Exercise objective ::
Retype only the lines from the top of the records to the line with "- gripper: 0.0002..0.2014", including that line but none of the pictures.

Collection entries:
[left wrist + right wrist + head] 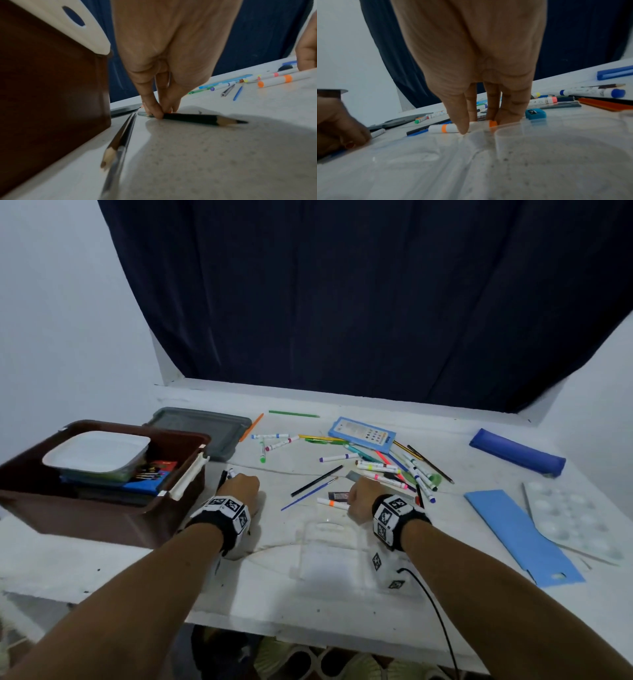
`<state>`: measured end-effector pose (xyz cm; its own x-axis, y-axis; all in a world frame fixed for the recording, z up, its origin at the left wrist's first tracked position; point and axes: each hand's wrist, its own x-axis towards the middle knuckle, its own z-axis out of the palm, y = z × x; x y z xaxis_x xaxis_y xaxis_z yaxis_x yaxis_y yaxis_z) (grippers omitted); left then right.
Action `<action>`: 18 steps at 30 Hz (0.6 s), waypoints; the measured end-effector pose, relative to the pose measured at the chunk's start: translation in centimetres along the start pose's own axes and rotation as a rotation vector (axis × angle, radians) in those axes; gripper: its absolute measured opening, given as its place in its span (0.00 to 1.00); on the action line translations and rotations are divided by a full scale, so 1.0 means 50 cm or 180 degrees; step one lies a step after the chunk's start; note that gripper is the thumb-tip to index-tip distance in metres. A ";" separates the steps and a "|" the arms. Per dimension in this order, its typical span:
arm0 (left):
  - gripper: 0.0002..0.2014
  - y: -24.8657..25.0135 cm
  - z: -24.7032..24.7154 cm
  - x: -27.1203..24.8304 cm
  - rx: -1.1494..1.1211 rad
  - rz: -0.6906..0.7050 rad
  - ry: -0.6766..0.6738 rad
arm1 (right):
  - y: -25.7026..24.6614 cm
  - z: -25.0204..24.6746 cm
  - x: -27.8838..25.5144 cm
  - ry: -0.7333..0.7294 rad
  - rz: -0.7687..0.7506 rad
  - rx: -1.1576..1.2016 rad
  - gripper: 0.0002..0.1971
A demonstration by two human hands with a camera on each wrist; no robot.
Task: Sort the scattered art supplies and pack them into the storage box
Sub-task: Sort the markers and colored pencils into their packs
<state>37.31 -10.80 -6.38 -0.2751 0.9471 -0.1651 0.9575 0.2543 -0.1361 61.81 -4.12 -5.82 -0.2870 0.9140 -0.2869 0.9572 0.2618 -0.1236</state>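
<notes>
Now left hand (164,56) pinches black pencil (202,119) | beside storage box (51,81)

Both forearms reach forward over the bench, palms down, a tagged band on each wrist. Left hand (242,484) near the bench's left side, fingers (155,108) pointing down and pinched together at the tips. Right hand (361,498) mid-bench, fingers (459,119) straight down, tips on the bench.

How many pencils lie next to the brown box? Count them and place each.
2. A black pencil pinched by the left hand; a brown pencil along the box wall. More may be hidden.
</notes>
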 end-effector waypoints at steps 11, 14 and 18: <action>0.13 -0.006 -0.011 0.025 0.0344 0.0554 0.0460 | 0.003 0.011 0.005 0.0146 0.0079 0.0325 0.08; 0.14 0.000 -0.027 0.026 0.0058 0.0751 0.0781 | 0.010 0.009 -0.013 0.0268 0.0162 0.0797 0.06; 0.13 0.016 -0.058 0.013 -0.0864 0.0939 0.1728 | 0.020 -0.002 -0.044 0.0586 0.0183 0.1703 0.06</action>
<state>38.14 -9.42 -3.75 0.0161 0.9303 0.3663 0.9932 -0.0572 0.1015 63.39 -5.86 -5.22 -0.1778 0.9736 -0.1428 0.8047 0.0604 -0.5906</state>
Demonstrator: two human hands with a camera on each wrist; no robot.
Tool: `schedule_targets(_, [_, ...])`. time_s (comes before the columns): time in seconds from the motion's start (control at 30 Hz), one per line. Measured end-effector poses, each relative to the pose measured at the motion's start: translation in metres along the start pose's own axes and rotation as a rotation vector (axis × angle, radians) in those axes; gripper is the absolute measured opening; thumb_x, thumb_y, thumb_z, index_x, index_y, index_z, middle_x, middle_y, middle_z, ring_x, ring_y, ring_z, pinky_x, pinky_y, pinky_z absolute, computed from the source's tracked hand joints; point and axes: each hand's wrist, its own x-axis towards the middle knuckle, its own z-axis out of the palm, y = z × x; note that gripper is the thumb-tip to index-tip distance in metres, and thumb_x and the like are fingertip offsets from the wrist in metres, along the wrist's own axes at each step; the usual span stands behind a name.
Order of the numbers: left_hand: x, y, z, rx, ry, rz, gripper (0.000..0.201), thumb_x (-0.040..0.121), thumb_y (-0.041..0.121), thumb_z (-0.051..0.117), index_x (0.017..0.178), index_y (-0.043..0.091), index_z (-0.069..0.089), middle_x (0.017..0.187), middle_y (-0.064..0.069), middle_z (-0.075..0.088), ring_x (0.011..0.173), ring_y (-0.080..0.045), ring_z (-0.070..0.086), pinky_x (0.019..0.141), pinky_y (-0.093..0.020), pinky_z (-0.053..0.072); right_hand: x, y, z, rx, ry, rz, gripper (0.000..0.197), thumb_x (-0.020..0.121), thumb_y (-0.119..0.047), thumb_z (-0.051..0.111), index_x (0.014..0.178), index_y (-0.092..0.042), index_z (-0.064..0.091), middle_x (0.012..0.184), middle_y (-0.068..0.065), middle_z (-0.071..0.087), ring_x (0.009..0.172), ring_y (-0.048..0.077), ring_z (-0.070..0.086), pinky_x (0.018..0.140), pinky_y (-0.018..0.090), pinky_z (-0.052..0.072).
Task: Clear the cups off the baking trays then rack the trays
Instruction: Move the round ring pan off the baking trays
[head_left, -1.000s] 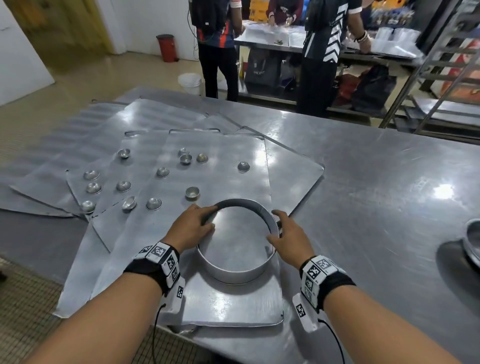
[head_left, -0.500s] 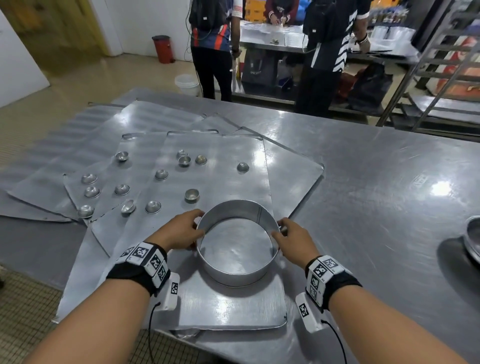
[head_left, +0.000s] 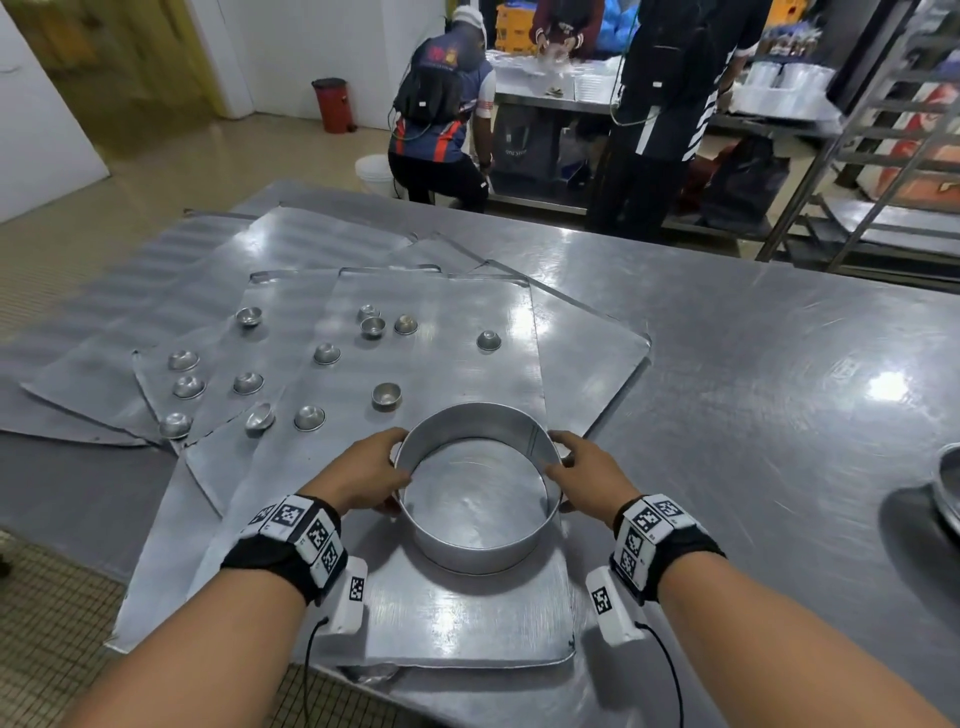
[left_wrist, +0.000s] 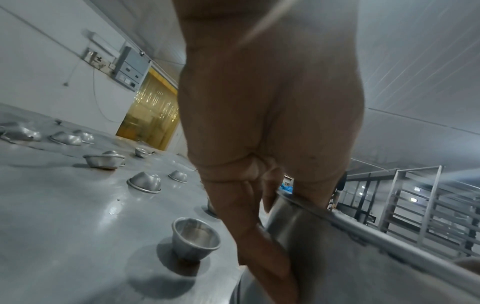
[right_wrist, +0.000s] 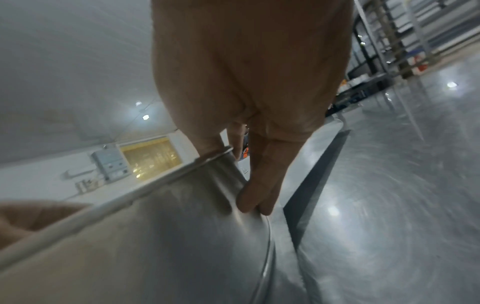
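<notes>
Hands gripping a round metal pan on the nearest baking tray.
Our left hand (head_left: 363, 475) and right hand (head_left: 589, 480) curl fingers around the pan (head_left: 475, 540) rim on the tray (head_left: 457, 623); beyond, small cups (head_left: 386, 396) sit scattered across overlapping trays.

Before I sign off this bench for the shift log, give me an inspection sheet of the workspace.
Surface: steel table, bare at right.
Job's things: overlapping baking trays; small metal cups scattered on them, some upright, some inverted.
Clutter: round cake tin on the nearest tray; another pan's rim at the right edge.
Grippers: left hand and right hand grip the tin's sides.
Cables: black leads from wrist cameras.
Surroundings: tray rack, red bin, three people at a far counter.
</notes>
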Motion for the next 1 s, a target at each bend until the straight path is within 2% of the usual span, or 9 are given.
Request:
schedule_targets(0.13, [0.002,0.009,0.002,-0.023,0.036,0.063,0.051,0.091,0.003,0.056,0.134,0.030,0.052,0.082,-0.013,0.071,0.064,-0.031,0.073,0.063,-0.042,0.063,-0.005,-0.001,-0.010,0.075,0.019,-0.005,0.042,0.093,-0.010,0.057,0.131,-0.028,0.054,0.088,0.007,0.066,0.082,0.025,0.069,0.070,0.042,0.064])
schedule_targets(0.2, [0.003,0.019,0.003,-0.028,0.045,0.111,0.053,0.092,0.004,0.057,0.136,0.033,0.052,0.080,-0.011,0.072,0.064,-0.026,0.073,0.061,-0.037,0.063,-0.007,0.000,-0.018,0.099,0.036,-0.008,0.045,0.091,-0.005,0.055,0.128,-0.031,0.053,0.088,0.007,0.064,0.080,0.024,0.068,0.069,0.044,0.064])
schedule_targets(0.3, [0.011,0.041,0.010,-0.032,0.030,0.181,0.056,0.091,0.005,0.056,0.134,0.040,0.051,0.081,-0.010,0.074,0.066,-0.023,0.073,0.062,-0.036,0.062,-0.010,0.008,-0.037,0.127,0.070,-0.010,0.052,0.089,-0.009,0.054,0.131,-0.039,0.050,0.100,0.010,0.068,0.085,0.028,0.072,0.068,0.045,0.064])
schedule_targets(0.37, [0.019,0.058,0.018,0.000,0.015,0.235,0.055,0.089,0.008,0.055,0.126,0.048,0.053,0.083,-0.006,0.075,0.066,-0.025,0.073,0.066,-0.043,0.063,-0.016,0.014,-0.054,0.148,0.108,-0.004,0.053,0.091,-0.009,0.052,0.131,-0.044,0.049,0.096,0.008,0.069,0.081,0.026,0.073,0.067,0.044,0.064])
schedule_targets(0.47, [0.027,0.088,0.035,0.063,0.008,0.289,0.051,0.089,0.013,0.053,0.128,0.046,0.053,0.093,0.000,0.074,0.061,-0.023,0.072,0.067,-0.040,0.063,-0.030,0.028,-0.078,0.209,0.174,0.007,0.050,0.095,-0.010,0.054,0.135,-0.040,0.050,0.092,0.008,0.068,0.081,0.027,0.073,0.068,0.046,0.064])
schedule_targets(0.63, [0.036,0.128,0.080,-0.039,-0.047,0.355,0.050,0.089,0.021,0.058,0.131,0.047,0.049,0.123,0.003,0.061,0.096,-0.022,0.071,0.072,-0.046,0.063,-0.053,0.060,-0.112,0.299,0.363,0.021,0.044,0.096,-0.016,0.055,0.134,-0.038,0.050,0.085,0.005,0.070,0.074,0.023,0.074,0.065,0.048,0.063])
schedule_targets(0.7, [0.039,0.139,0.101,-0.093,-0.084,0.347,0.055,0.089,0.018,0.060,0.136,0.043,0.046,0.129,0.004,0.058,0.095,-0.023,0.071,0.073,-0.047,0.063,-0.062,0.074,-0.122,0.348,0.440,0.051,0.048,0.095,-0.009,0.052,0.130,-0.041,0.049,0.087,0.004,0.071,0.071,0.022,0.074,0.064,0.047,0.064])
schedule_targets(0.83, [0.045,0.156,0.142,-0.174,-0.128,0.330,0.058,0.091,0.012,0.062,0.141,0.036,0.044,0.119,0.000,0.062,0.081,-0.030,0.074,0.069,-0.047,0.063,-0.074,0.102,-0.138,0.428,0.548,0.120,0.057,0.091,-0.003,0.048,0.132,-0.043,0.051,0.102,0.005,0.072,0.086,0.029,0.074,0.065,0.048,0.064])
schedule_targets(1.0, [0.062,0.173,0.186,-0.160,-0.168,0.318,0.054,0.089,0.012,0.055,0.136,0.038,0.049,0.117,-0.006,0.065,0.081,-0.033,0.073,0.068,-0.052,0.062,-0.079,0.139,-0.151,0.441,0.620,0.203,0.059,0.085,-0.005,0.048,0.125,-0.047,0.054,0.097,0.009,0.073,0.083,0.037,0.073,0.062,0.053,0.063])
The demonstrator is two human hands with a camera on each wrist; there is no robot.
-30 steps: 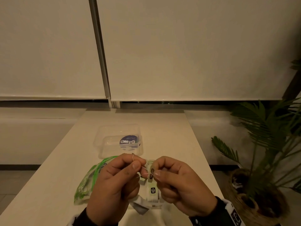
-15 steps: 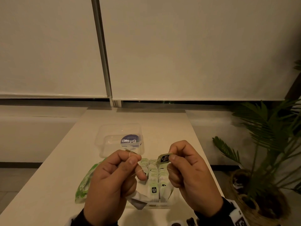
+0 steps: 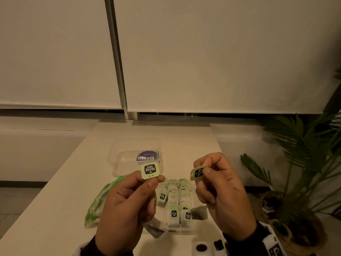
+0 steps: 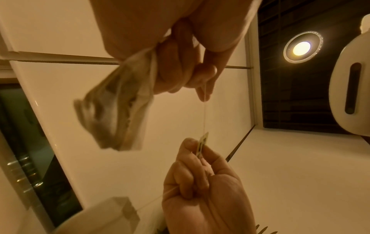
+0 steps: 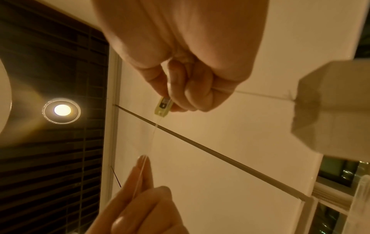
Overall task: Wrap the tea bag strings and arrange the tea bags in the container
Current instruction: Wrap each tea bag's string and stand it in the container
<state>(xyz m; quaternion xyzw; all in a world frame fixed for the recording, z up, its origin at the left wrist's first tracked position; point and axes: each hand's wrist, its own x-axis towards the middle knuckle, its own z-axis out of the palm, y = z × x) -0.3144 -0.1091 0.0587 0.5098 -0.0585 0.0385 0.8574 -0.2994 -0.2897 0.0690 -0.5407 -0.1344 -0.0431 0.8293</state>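
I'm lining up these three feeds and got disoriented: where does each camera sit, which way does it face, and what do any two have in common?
Head: worn on the head, looking forward and down at the table, the container of tea bags, both hands.
Left wrist: under the left hand, facing upward to blinds and a ceiling light; the right hand shows below.
Right wrist: under the right hand, also facing upward; left fingertips show.
Shared: all show the tag pinched by the right hand; both wrist views show the ceiling light.

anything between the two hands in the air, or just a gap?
A thin string runs from the left hand to the tag pinched by the right hand; clearest in the left wrist view, faint from the head camera.
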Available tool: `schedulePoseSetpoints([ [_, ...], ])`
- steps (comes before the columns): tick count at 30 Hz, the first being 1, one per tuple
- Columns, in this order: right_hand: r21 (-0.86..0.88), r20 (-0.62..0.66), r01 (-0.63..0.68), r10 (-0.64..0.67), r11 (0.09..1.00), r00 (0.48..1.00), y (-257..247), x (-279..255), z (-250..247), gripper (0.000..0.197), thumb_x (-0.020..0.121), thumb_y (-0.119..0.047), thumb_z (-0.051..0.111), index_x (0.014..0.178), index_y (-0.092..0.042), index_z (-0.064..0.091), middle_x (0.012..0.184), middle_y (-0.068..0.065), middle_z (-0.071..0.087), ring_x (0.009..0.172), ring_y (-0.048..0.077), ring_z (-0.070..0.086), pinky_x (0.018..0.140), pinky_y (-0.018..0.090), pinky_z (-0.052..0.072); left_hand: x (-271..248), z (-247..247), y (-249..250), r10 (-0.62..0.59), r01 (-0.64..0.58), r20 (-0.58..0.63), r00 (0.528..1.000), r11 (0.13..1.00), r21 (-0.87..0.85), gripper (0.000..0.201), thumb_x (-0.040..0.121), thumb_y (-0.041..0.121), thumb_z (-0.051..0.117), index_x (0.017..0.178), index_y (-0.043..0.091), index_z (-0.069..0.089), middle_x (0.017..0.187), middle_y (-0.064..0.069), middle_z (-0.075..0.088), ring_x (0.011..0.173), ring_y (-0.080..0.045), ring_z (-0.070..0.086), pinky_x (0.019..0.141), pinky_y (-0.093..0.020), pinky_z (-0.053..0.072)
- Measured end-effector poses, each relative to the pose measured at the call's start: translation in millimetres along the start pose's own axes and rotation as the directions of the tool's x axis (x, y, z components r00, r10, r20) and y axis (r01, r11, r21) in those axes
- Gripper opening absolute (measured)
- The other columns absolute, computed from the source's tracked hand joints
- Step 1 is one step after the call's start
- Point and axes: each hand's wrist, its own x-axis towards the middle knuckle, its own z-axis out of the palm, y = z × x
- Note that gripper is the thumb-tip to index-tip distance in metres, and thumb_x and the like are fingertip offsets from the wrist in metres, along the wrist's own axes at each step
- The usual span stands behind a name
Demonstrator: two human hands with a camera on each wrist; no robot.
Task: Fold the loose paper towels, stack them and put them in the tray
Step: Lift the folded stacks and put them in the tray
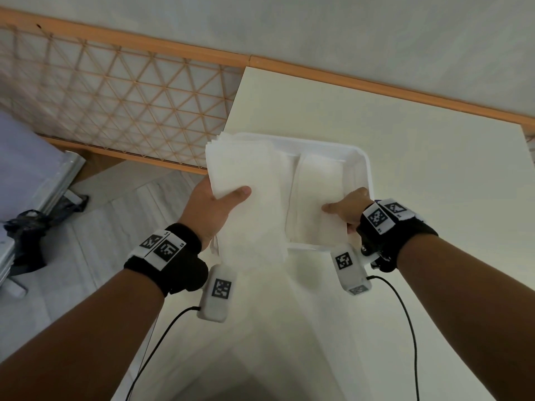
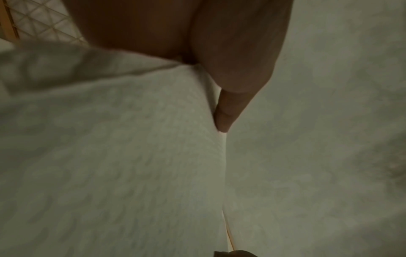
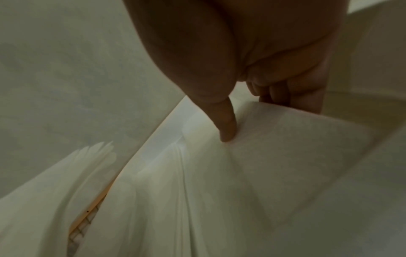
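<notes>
A white tray [image 1: 365, 169] sits on the cream table. My left hand [image 1: 220, 205] grips a thick stack of folded paper towels [image 1: 246, 175], thumb on top and fingers hidden beneath. That stack hangs tilted over the tray's left side and juts past its near rim. In the left wrist view the thumb [image 2: 224, 113] presses the towel stack [image 2: 110, 156]. My right hand [image 1: 348, 211] pinches a second folded stack [image 1: 318, 186] lying in the tray's right half. In the right wrist view the thumb [image 3: 228, 128] lies on this stack [image 3: 285, 156], with fingers [image 3: 274, 93] curled behind its edge.
The cream table [image 1: 405, 134] stretches right and toward me. Left of it stands a wooden lattice screen [image 1: 101, 94] above a pale floor. A black bag [image 1: 31, 235] lies on the floor at far left. Black cables [image 1: 405, 314] trail from both wrist cameras.
</notes>
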Motion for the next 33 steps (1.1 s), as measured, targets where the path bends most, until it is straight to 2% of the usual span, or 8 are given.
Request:
schedulePoseSetpoints([
  [6,-0.108,-0.098,-0.023,0.012,0.994,0.995,3,-5,-3,0.09,0.075,-0.032,0.078,0.137,0.0,0.022,0.132,0.018,0.048,0.118,0.038,0.051,0.098,0.045,0.042,2,2,-1,-0.007,0.007,0.002,1.0,1.0,0.0,0.04,0.086,0.013,0.068,0.124,0.015,0.058,0.114,0.001,0.069,0.103,-0.015,0.067,0.092,-0.041,0.054],
  [10,-0.314,-0.082,0.03,-0.059,0.949,0.995,2,-10,-5,0.082,0.078,-0.038,0.073,0.134,0.0,0.028,0.128,0.015,0.051,0.113,0.033,0.054,0.082,0.036,0.043,3,3,-3,-0.012,0.012,0.009,1.0,1.0,-0.01,0.041,0.086,0.013,0.069,0.126,0.015,0.057,0.115,0.001,0.069,0.103,-0.016,0.067,0.093,-0.042,0.053],
  [14,-0.332,-0.12,0.127,-0.176,0.935,0.977,-11,-29,-15,0.072,0.081,-0.043,0.069,0.131,-0.002,0.035,0.123,0.016,0.054,0.107,0.033,0.057,0.073,0.035,0.043,4,2,-3,-0.004,0.005,0.007,1.0,1.0,-0.028,0.042,0.085,0.014,0.069,0.125,0.016,0.057,0.115,0.002,0.069,0.104,-0.016,0.067,0.093,-0.043,0.053],
  [18,-0.106,-0.13,0.52,-0.53,0.848,0.838,-34,-63,-14,0.034,0.09,-0.04,0.057,0.109,-0.012,0.062,0.106,0.002,0.064,0.099,0.019,0.059,0.081,0.025,0.041,4,3,-2,0.025,-0.025,0.021,0.999,0.999,-0.034,0.042,0.087,0.016,0.068,0.127,0.016,0.056,0.117,0.001,0.068,0.106,-0.016,0.066,0.094,-0.042,0.052],
  [22,0.119,-0.144,0.655,-0.639,0.746,0.755,-48,-94,10,0.026,0.091,-0.035,0.057,0.108,-0.017,0.066,0.098,-0.005,0.066,0.088,0.012,0.062,0.075,0.017,0.044,2,5,-2,0.059,-0.059,0.011,0.998,0.998,-0.02,0.039,0.088,0.022,0.067,0.125,0.018,0.056,0.116,0.003,0.068,0.106,-0.013,0.065,0.092,-0.038,0.053],
  [24,0.175,-0.164,0.655,-0.634,0.735,0.756,-51,-99,18,0.027,0.09,-0.032,0.061,0.113,-0.019,0.063,0.098,-0.007,0.065,0.081,0.008,0.061,0.068,0.009,0.04,1,4,-1,0.08,-0.08,0.007,0.997,0.996,-0.025,0.039,0.089,0.023,0.066,0.126,0.017,0.056,0.116,0.003,0.068,0.105,-0.012,0.066,0.088,-0.032,0.054],
  [28,0.338,-0.203,0.596,-0.562,0.728,0.802,-55,-97,26,0.034,0.084,-0.03,0.068,0.115,-0.019,0.06,0.094,-0.007,0.065,0.079,0.005,0.06,0.066,0.012,0.042,-2,-2,0,0.1,-0.101,-0.028,0.995,0.994,-0.047,0.032,0.091,0.022,0.063,0.123,0.017,0.059,0.111,0.005,0.07,0.099,-0.006,0.067,0.075,-0.016,0.053],
  [33,0.485,-0.142,0.554,-0.564,0.677,0.814,-65,-100,29,0.022,0.079,-0.026,0.074,0.095,-0.015,0.064,0.079,-0.004,0.063,0.071,0.013,0.06,0.067,0.025,0.049,-2,-6,-2,0.101,-0.105,-0.078,0.992,0.993,-0.058,0.031,0.091,0.028,0.064,0.121,0.022,0.06,0.112,0.006,0.07,0.103,-0.008,0.066,0.088,-0.028,0.053],
])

Output of the exercise ::
[left wrist + right wrist + head] 
`<state>`: measured end-effector pose (xyz cm; its own x-axis, y-axis; all in a world frame fixed for the recording, z up, its origin at the left wrist's first tracked position; point and axes: each hand's wrist, its own x-axis towards the middle knuckle, its own z-axis out of the palm, y = z × x; x y z xaxis_x xaxis_y xaxis_z yaxis_x yaxis_y yaxis_z) (grippers omitted); left then right.
Action `<action>`: 18 steps at 30 Hz (0.6 s), waypoints; the measured end-effector pose, relative to the pose measured at the chunk's start: translation in centimetres along the start pose's own axes and rotation as a rotation vector (axis × angle, radians) in those axes; gripper: its absolute measured opening, given as its place in its span (0.00 to 1.00); on the action line translations and rotations are divided by a full scale, so 1.0 means 50 cm or 180 degrees; step one lies a step after the chunk's start; note that gripper is the thumb-tip to index-tip distance in metres. A ";" separates the steps and a "|" the arms. Per dimension in this order, its typical span:
arm0 (left):
  - gripper: 0.0002..0.2014

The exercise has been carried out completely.